A technology that can fabricate replacement parts at the point of use can create a lot more, too. Johnston, Smith, and Irwin cite estimates that 10 years from now, additive manufacturing will be responsible for between 5 and 50 percent of goods sold, and up to 90 percent two decades out.
That scale of industrial transformation is likely to mean big changes in where and when goods are produced—potentially creating (the authors say) new dangers. They open the paper with a hypothetical attack by terrorists radicalized by high unemployment in their country because "factories that once assembled more-specialized goods have been replaced by local [3D] printers in the markets to which those goods were once exported." But that's only looking at what's lost—considering the horse-drawn carriage makers, to use an old example, without also acknowledging the automobile manufacturing jobs that came to replace them.
Later in the paper, the authors concede that "business opportunities that do not even exist yet, such as the production of human organs, could emerge" as additive manufacturing progresses," and "thus, products and perhaps whole industries could move to different locations in the figure even as the frontier itself advances."
Well, yes. Dynamic change can be disruptive, but it also means new opportunity and prosperity.
The authors also worry some about the potential for new hacking targets posed by 3D printers, in which software change might result in sabotaging a whole run of products. But that sort of danger pales compared to the dangers posed by cyberattacks on existing large-scale manufacturers, who would seem to represent much more tempting targets than a decentralized world of small printers.
To me, the ratio of risk to reward in additive manufacturing recommends a firm embrace of the technology. But even if it didn't—even if I were to join the control-freaky among us, panic, and try to cram the genie back in the bottle—it's too late to turn back.

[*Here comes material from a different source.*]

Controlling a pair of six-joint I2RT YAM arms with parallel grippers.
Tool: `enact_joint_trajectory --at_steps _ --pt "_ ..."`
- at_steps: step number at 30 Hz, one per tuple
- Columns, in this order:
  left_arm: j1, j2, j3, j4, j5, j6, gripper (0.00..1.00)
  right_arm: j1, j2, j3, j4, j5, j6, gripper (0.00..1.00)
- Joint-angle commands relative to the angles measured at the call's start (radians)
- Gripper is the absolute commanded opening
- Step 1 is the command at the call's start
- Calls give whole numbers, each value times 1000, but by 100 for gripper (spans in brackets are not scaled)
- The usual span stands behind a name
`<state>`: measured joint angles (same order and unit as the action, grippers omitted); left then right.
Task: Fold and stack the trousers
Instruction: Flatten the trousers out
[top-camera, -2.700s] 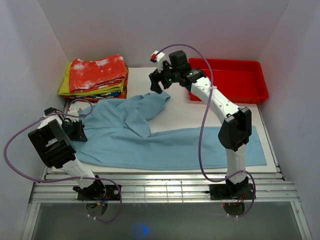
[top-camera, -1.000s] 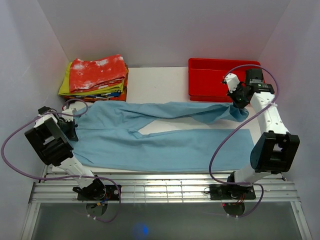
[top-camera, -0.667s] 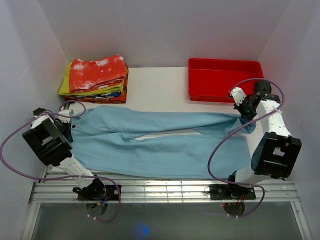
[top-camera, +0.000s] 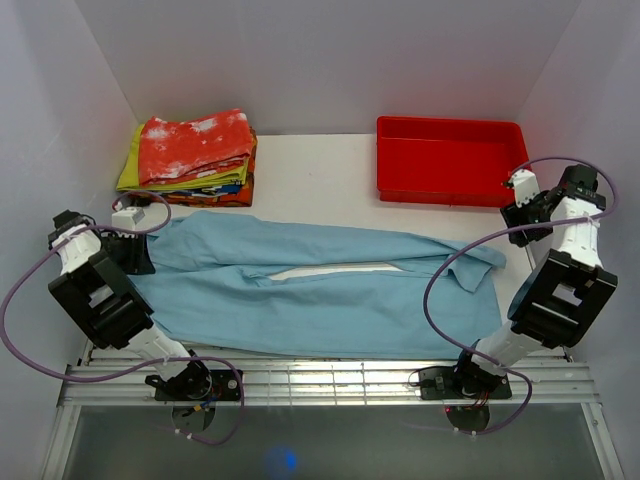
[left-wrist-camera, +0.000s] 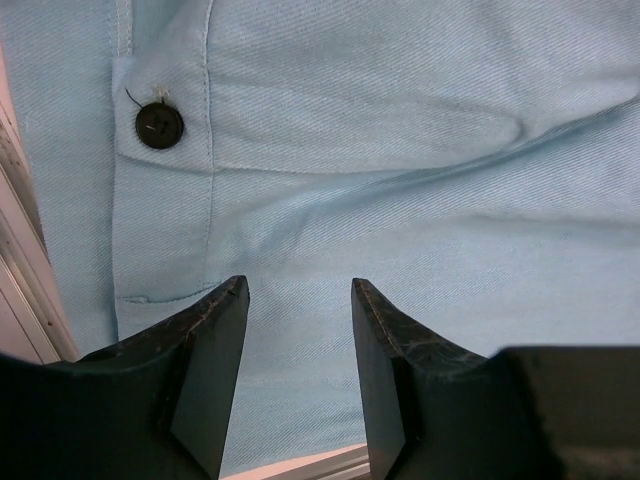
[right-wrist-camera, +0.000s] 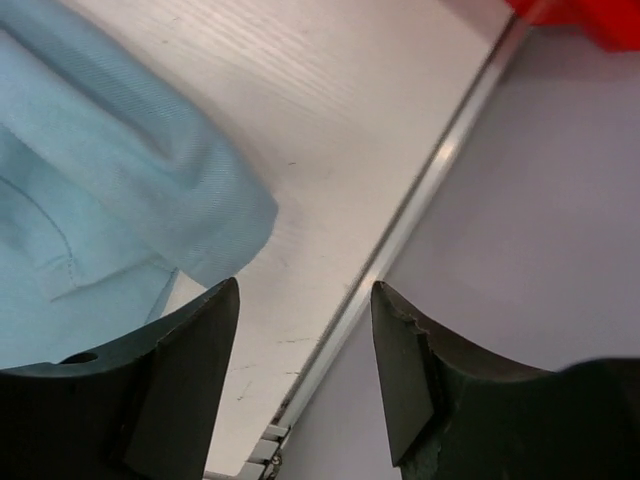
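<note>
The sky-blue trousers (top-camera: 310, 290) lie flat across the table, waist at the left, both legs side by side running right, the far leg's hem a little rumpled at the right end. My left gripper (top-camera: 138, 252) is open just over the waistband; the left wrist view shows the fabric (left-wrist-camera: 400, 150) and a dark button (left-wrist-camera: 159, 126) past the open gripper (left-wrist-camera: 299, 290). My right gripper (top-camera: 522, 212) is open and empty at the table's right edge, clear of the leg hem (right-wrist-camera: 150, 180). It shows open in the right wrist view (right-wrist-camera: 305, 295).
A stack of folded clothes (top-camera: 192, 155), red-and-white mottled on top, stands at the back left. A red tray (top-camera: 450, 160) stands at the back right. The right wall (right-wrist-camera: 540, 250) and the table's metal edge rail (right-wrist-camera: 400, 240) are close to my right gripper.
My right gripper pulled the far leg from the back middle out to the right, laid it beside the near leg, let go and moved to the right edge. The left gripper shifted slightly left.
</note>
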<state>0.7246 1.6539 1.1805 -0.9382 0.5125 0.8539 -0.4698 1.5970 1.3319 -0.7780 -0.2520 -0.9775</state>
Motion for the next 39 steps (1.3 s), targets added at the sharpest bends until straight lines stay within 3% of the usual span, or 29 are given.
enact_joint_trajectory --at_steps 1,6,10,12,13,14,16,17,18,23,27,28,29,31,32,33,36,39 --pt "7 -17 45 -37 98 -15 57 0 0 -86 -51 -121 -101 63" --pt "7 -8 67 -60 121 -29 58 5 -35 -218 40 -161 -223 79" --pt "7 -11 62 -62 129 -33 59 22 -16 -283 135 -130 -221 81" --pt "7 -8 61 -62 130 -36 58 33 10 -287 195 -113 -204 70" --pt "6 -3 61 -62 129 -38 58 34 21 -280 206 -102 -191 61" --pt "7 -2 64 -62 129 -39 58 36 27 -272 215 -96 -184 43" --pt "7 1 65 -62 123 -39 58 37 38 -246 232 -90 -175 27" --pt "7 3 68 -60 120 -39 58 37 38 -214 232 -95 -173 13" --pt "6 4 68 -60 119 -39 58 37 31 -197 230 -101 -173 8" --pt "7 14 65 -47 121 -56 58 100 29 -51 218 -156 -136 8" --pt "7 27 77 -40 123 -78 58 215 108 19 275 -87 -77 8" --pt "7 30 79 -39 120 -82 58 239 130 32 293 -25 -55 14" --pt "7 32 82 -33 118 -85 58 285 151 48 307 12 -35 28" --pt "7 37 96 -30 110 -104 59 318 207 124 281 100 34 43" --pt "7 38 100 -31 107 -110 59 318 215 147 246 114 60 64" --pt "7 38 103 -31 104 -118 59 313 213 162 237 131 95 71" --pt "7 37 102 -27 107 -119 59 255 163 162 189 145 102 79" --pt "7 40 94 -24 119 -130 59 172 130 139 111 100 109 79"
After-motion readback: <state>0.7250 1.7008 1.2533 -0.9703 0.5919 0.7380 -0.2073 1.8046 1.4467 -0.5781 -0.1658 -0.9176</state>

Additive manufacturing "machines could soon be able to replicate themselves, with organizations such as RepRap and Fab@home providing freely available open-source schematics on how to manufacture the necessary parts," Johnston, Smith, and Irwin notes. Soon, "point-of-sale controls will not be able to limit (or even track) the proliferation of" 3D printers. And if policymakers try to control the creation and exchange of disapproved designs, "online communities, black markets, and other venues for exchange will make any number of plans and designs readily accessible worldwide."
So rolling back the DIY revolution, or somehow crippling or tracking 3D printers, is out of the question. Instead of fretting about the latest wave of empowering innovations, let's embrace them. Sure, they pose some potential dangers, as does every new development. But they also offer the opportunity for individual empowerment, growing prosperity, and wild new possibilities in a world where governments are less able to restrict, disarm, and otherwise bully their subjects. And that uncontrolled future is coming whether anybody likes it or not.